▶ **YOUR OBJECTIVE**:
Once you reach the end of the data, transcribe all of it exactly.
+ + + + +
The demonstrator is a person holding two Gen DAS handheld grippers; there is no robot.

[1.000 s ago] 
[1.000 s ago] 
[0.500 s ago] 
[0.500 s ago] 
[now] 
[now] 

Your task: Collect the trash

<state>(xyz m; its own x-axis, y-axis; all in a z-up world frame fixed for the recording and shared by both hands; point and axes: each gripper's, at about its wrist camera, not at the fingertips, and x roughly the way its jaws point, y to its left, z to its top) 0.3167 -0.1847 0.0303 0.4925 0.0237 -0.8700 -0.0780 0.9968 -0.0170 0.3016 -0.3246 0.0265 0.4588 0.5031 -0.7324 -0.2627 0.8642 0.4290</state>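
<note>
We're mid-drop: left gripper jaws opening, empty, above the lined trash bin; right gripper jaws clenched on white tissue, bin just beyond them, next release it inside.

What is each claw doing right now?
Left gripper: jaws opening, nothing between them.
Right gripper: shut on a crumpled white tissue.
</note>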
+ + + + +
▶ **SOLUTION FOR THIS EXERCISE**:
The demonstrator is a person holding two Gen DAS handheld grippers; there is no robot.

[1.000 s ago] 
[1.000 s ago] 
[0.500 s ago] 
[0.500 s ago] 
[now] 
[now] 

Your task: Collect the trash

<state>(xyz m; its own x-axis, y-axis; all in a z-up world frame fixed for the recording and shared by both hands; point and axes: each gripper's, at about its wrist camera, not at the fingertips, and x roughly the way its jaws point, y to its left, z to its top) 0.3167 -0.1847 0.0303 0.4925 0.0237 -0.8700 -0.0780 0.9968 -0.0170 0.3016 -0.3246 0.0265 0.4588 0.5031 -0.7324 -0.2627 0.8642 0.4290</state>
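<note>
We're mid-drop: left gripper jaws opening, empty, above the lined trash bin; right gripper jaws clenched on white tissue, bin just beyond them, next release it inside.

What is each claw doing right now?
Left gripper: jaws opening, nothing between them.
Right gripper: shut on a crumpled white tissue.
</note>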

The output is finished and nothing more is needed.